**What the exercise asks**: Copy all lines of the listing that include the string "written".

►

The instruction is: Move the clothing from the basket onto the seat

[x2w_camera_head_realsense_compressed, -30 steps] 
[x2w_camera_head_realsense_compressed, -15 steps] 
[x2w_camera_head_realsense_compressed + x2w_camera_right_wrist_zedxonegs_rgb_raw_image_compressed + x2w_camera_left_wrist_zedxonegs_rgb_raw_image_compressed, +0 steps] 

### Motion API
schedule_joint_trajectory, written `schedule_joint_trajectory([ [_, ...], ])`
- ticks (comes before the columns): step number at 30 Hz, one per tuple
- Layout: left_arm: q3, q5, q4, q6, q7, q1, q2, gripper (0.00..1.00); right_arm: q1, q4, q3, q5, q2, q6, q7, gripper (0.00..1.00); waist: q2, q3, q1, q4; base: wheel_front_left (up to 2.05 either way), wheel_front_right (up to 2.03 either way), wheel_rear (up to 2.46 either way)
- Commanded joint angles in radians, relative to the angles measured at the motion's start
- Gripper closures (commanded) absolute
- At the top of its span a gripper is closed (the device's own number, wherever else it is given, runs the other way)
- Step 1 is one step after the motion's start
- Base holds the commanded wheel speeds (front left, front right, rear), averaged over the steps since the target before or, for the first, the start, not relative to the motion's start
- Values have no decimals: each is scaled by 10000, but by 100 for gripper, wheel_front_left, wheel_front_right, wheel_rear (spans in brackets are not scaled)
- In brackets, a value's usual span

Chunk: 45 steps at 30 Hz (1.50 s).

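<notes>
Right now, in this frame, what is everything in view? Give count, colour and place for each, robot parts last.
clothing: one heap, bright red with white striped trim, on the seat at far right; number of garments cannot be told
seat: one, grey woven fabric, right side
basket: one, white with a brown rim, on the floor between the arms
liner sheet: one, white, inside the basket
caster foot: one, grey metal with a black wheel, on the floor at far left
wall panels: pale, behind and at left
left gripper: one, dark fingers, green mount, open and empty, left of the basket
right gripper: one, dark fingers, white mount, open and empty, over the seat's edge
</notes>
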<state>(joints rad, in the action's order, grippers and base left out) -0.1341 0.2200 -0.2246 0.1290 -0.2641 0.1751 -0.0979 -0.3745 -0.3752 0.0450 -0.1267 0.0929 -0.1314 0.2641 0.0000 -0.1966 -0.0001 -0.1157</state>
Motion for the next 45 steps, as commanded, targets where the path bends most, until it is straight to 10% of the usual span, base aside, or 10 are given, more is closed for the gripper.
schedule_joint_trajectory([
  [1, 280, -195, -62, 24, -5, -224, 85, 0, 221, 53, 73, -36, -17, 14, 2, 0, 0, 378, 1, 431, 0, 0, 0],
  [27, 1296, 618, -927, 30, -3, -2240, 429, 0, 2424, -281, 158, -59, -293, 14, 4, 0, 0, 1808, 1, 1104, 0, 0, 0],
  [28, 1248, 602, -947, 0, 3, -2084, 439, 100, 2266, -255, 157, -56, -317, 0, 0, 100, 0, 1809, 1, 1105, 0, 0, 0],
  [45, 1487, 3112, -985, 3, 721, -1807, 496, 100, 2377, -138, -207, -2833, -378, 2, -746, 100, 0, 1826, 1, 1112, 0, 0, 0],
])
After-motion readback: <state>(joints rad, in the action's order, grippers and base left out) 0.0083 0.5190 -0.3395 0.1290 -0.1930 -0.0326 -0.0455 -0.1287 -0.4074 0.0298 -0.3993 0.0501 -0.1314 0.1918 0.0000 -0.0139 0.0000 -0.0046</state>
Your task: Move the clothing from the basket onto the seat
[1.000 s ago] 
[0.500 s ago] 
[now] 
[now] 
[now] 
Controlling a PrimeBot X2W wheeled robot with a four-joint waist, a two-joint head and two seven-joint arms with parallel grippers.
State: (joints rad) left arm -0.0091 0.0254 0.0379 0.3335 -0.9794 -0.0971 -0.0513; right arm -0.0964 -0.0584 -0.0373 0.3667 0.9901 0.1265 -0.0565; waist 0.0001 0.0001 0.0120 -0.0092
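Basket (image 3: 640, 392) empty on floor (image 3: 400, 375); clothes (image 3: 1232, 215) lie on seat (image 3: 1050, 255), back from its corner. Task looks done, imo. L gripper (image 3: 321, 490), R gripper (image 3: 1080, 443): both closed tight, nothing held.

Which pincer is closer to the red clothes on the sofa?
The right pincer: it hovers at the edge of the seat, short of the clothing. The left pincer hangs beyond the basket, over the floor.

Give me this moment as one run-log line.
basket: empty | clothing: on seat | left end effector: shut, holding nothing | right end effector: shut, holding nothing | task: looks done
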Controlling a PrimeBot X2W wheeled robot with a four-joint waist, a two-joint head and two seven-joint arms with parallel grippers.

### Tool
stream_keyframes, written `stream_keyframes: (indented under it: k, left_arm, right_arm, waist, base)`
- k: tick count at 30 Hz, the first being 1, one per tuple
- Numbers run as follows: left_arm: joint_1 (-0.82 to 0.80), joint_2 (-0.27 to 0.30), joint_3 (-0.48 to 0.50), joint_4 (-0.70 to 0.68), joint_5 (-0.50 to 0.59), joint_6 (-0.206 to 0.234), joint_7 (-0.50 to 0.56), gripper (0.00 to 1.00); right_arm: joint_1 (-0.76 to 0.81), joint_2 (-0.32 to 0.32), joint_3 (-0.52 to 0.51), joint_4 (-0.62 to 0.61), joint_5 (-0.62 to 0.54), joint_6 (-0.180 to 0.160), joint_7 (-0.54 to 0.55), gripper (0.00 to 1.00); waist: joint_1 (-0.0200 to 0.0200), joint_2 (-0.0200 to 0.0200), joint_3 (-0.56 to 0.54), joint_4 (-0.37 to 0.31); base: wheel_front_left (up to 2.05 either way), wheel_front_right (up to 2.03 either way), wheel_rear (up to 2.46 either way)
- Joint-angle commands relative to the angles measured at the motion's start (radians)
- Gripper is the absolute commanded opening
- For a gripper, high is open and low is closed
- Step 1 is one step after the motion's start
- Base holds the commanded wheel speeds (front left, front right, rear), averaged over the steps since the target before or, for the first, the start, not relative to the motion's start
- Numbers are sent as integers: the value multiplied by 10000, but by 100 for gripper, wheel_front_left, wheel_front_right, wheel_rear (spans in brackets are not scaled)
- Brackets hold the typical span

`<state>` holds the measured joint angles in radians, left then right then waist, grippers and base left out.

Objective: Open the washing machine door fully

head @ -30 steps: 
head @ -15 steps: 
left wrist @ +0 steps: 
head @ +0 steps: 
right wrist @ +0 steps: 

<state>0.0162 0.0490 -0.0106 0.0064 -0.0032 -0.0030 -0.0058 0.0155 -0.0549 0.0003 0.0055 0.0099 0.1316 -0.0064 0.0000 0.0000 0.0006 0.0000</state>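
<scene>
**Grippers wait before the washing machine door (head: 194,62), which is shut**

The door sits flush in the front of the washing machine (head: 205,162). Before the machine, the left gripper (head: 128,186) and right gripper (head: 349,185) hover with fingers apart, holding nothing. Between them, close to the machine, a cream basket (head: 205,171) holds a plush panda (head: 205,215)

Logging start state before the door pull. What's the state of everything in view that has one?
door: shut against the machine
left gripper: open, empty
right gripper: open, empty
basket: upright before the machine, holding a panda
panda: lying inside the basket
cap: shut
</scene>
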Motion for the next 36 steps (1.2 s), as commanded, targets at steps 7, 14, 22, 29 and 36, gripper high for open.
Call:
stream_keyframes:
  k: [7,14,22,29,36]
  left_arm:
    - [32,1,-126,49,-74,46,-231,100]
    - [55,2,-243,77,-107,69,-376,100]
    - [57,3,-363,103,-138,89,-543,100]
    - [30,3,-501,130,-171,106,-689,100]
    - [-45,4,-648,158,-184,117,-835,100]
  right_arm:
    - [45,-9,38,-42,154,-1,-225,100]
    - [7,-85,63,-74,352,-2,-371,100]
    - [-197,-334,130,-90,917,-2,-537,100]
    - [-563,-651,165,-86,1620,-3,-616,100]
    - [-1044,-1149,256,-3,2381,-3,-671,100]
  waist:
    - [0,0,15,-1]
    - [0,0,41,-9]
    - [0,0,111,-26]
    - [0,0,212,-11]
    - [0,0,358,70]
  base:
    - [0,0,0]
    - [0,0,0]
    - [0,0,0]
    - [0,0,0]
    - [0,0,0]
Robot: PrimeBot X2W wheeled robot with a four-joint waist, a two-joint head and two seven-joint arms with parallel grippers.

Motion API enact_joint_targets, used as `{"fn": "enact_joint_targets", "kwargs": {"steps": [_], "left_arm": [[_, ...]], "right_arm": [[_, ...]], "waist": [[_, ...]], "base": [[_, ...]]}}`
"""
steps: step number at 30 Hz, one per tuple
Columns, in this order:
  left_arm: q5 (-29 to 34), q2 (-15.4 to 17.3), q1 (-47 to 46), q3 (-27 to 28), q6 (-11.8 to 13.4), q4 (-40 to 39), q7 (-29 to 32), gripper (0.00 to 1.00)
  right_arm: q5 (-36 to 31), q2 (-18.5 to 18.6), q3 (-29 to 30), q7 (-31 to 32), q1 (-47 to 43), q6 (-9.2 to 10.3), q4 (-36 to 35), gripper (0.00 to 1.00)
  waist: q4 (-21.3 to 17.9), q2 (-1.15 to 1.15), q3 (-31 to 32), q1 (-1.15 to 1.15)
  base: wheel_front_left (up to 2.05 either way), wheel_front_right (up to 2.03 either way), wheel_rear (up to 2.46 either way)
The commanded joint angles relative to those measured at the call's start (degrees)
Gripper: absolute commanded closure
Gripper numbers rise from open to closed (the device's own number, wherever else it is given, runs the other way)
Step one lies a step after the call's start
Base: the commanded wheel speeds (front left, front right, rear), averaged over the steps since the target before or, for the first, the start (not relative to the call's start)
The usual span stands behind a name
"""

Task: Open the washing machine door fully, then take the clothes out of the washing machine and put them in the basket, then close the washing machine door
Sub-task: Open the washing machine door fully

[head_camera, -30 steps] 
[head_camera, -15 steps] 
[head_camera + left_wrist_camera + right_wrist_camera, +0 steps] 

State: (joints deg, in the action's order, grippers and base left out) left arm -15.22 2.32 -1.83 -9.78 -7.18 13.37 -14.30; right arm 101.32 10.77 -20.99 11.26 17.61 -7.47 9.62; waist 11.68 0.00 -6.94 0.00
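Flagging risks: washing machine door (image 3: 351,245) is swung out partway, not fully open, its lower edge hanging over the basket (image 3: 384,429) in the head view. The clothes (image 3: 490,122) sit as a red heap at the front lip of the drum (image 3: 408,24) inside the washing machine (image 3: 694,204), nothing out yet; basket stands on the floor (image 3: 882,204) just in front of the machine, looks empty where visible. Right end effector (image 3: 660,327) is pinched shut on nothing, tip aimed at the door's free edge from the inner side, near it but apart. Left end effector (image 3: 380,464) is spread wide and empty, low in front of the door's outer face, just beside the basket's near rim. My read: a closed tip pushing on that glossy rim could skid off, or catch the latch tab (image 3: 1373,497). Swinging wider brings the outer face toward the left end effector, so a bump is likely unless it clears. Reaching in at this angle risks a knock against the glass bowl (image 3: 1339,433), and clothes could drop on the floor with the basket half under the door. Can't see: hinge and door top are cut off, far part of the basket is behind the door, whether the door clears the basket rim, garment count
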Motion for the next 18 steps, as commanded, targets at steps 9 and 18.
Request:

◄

**Problem solution**:
schedule_joint_trajectory, written `schedule_joint_trajectory([ [_, ...], ])`
stream_keyframes, written `stream_keyframes: (indented under it: k, left_arm, right_arm, waist, base)`

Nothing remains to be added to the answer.